## WHAT TO DO
Report only the number of lines in this material that include "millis".
# # # #
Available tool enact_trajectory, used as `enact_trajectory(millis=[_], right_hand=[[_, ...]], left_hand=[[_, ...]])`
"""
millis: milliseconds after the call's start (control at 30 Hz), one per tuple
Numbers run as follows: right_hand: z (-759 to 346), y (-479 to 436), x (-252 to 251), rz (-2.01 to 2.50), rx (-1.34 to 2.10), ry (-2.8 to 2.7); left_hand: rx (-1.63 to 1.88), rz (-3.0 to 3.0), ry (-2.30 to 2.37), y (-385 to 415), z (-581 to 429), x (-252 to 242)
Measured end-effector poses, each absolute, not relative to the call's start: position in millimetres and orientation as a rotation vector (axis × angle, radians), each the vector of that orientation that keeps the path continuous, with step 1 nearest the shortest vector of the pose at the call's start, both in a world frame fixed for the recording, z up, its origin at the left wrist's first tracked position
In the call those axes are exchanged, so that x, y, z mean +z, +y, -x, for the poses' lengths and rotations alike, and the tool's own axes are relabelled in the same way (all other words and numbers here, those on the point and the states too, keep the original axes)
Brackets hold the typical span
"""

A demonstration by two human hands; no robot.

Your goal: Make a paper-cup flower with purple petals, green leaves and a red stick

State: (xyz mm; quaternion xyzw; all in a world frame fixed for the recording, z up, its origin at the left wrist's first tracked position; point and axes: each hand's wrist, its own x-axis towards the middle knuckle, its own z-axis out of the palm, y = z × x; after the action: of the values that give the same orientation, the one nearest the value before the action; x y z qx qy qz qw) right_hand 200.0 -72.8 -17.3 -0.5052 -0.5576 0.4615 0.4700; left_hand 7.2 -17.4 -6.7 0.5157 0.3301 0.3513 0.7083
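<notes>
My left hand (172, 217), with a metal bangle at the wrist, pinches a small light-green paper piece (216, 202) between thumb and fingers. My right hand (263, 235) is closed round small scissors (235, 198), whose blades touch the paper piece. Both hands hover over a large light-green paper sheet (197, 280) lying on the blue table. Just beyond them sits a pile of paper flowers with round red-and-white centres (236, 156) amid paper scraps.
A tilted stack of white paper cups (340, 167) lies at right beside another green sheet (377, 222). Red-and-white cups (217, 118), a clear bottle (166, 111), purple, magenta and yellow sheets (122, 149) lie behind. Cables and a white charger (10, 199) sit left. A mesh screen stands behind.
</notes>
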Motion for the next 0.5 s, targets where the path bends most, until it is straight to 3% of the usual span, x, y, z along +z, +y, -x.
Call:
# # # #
## SOLUTION FOR THIS PROBLEM
2